Work item.
Print the listing below in its entirety, character for character.

──────

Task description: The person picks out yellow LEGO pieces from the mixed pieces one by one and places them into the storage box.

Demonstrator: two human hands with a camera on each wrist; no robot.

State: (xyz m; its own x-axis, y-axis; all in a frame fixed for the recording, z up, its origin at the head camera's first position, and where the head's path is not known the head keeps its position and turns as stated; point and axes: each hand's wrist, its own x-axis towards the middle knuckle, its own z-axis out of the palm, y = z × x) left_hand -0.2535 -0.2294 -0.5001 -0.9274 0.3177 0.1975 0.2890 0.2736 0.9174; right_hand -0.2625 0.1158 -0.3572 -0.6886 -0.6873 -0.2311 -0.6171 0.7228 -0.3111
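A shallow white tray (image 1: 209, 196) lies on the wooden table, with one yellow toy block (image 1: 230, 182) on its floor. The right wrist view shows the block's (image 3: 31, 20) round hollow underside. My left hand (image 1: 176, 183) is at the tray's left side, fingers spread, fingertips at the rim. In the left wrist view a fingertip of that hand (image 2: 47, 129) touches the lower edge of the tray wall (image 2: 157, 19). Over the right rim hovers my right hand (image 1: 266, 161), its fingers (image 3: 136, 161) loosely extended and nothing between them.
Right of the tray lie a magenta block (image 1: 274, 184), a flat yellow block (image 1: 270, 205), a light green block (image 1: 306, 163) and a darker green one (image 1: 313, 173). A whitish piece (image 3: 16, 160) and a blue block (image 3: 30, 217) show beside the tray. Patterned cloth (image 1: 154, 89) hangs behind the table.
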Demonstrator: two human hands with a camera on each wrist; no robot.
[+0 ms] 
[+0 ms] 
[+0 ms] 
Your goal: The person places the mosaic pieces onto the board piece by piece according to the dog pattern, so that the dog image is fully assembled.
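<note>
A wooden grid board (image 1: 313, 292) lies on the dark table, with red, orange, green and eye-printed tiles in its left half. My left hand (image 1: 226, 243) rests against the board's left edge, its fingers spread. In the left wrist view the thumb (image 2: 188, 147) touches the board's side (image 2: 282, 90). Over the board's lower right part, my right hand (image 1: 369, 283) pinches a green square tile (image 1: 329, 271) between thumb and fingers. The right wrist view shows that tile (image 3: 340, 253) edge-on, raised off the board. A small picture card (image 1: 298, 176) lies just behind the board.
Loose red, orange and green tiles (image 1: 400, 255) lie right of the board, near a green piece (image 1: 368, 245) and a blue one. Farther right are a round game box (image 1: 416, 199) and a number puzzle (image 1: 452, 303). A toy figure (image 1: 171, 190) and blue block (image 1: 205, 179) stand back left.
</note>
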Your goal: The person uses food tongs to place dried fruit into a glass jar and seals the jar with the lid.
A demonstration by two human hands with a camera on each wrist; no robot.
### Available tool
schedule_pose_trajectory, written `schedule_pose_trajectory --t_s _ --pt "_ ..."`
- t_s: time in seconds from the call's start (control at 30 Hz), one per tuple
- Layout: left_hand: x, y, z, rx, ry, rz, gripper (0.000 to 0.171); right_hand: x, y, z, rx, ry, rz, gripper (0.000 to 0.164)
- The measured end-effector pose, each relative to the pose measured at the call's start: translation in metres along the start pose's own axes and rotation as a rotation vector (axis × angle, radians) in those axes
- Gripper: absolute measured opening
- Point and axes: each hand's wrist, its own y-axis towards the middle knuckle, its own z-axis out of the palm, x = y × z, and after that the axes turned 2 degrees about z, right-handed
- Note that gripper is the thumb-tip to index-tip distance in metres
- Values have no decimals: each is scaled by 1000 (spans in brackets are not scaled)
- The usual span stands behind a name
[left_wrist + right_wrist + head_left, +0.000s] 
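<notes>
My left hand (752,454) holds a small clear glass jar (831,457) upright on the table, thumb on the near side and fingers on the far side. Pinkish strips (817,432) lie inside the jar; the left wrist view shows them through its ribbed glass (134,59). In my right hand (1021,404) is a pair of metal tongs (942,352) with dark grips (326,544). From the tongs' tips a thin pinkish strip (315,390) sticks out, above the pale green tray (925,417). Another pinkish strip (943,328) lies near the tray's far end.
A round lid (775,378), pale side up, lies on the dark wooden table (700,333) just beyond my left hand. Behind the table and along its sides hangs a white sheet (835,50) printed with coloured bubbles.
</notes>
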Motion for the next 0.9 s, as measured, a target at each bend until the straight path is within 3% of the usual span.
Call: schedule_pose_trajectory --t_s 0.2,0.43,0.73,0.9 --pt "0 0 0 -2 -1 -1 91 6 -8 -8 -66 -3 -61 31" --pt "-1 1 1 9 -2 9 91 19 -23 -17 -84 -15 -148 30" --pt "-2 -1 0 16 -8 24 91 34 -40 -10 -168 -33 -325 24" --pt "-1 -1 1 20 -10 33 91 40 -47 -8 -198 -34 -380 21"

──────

Output of the exercise.
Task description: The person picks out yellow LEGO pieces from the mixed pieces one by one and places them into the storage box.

Demonstrator: two human hands with a camera on each wrist; no robot.

State: (xyz m; its own x-axis, y-axis; all in a frame fixed for the recording, z up, its origin at the head camera's first position, and where the head's path is not known the head keeps its position and turns as stated; point and axes: each hand's wrist, its own x-axis towards the middle knuckle, its own z-axis out of the palm, y = z × x) left_hand -0.2535 -0.2294 -0.5001 -0.9274 0.3177 0.1975 0.2890 0.2736 0.9174; right_hand -0.2625 0.1158 -0.3572 -0.6886 -0.6873 -0.2311 -0.6171 0.7228 -0.3111
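A shallow white tray (image 1: 209, 196) lies on the wooden table, with one yellow toy block (image 1: 230, 182) on its floor. The right wrist view shows the block's (image 3: 31, 20) round hollow underside. My left hand (image 1: 176, 183) is at the tray's left side, fingers spread, fingertips at the rim. In the left wrist view a fingertip of that hand (image 2: 47, 129) touches the lower edge of the tray wall (image 2: 157, 19). Over the right rim hovers my right hand (image 1: 266, 161), its fingers (image 3: 136, 161) loosely extended and nothing between them.
Right of the tray lie a magenta block (image 1: 274, 184), a flat yellow block (image 1: 270, 205), a light green block (image 1: 306, 163) and a darker green one (image 1: 313, 173). A whitish piece (image 3: 16, 160) and a blue block (image 3: 30, 217) show beside the tray. Patterned cloth (image 1: 154, 89) hangs behind the table.
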Demonstrator: two human hands with a camera on each wrist; no robot.
[+0 ms] 
[+0 ms] 
[+0 ms] 
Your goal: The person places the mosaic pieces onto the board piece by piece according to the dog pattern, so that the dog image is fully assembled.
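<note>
A wooden grid board (image 1: 313, 292) lies on the dark table, with red, orange, green and eye-printed tiles in its left half. My left hand (image 1: 226, 243) rests against the board's left edge, its fingers spread. In the left wrist view the thumb (image 2: 188, 147) touches the board's side (image 2: 282, 90). Over the board's lower right part, my right hand (image 1: 369, 283) pinches a green square tile (image 1: 329, 271) between thumb and fingers. The right wrist view shows that tile (image 3: 340, 253) edge-on, raised off the board. A small picture card (image 1: 298, 176) lies just behind the board.
Loose red, orange and green tiles (image 1: 400, 255) lie right of the board, near a green piece (image 1: 368, 245) and a blue one. Farther right are a round game box (image 1: 416, 199) and a number puzzle (image 1: 452, 303). A toy figure (image 1: 171, 190) and blue block (image 1: 205, 179) stand back left.
</note>
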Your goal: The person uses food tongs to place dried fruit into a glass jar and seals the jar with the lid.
A demonstration by two human hands with a camera on each wrist; no robot.
### Available tool
schedule_pose_trajectory, written `schedule_pose_trajectory --t_s _ --pt "_ ..."`
- t_s: time in seconds from the call's start (control at 30 Hz), one per tuple
- Layout: left_hand: x, y, z, rx, ry, rz, gripper (0.000 to 0.171); right_hand: x, y, z, rx, ry, rz, gripper (0.000 to 0.164)
- The measured end-effector pose, each relative to the pose measured at the call's start: translation in metres along the start pose's own axes and rotation as a rotation vector (axis × angle, radians) in those axes
- Gripper: absolute measured opening
- Point and axes: each hand's wrist, its own y-axis towards the middle knuckle, its own z-axis out of the palm, x = y × z, and after that the axes turned 2 degrees about z, right-handed
- Note that gripper is the thumb-tip to index-tip distance in metres
- Values have no decimals: each is scaled by 1000 (spans in brackets are not scaled)
- The usual span stands behind a name
[left_wrist + right_wrist + head_left, +0.000s] 
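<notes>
My left hand (752,454) holds a small clear glass jar (831,457) upright on the table, thumb on the near side and fingers on the far side. Pinkish strips (817,432) lie inside the jar; the left wrist view shows them through its ribbed glass (134,59). In my right hand (1021,404) is a pair of metal tongs (942,352) with dark grips (326,544). From the tongs' tips a thin pinkish strip (315,390) sticks out, above the pale green tray (925,417). Another pinkish strip (943,328) lies near the tray's far end.
A round lid (775,378), pale side up, lies on the dark wooden table (700,333) just beyond my left hand. Behind the table and along its sides hangs a white sheet (835,50) printed with coloured bubbles.
</notes>
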Motion for the next 0.9 s, as measured, a target at each bend until the straight path is within 3% of the usual span.
Call: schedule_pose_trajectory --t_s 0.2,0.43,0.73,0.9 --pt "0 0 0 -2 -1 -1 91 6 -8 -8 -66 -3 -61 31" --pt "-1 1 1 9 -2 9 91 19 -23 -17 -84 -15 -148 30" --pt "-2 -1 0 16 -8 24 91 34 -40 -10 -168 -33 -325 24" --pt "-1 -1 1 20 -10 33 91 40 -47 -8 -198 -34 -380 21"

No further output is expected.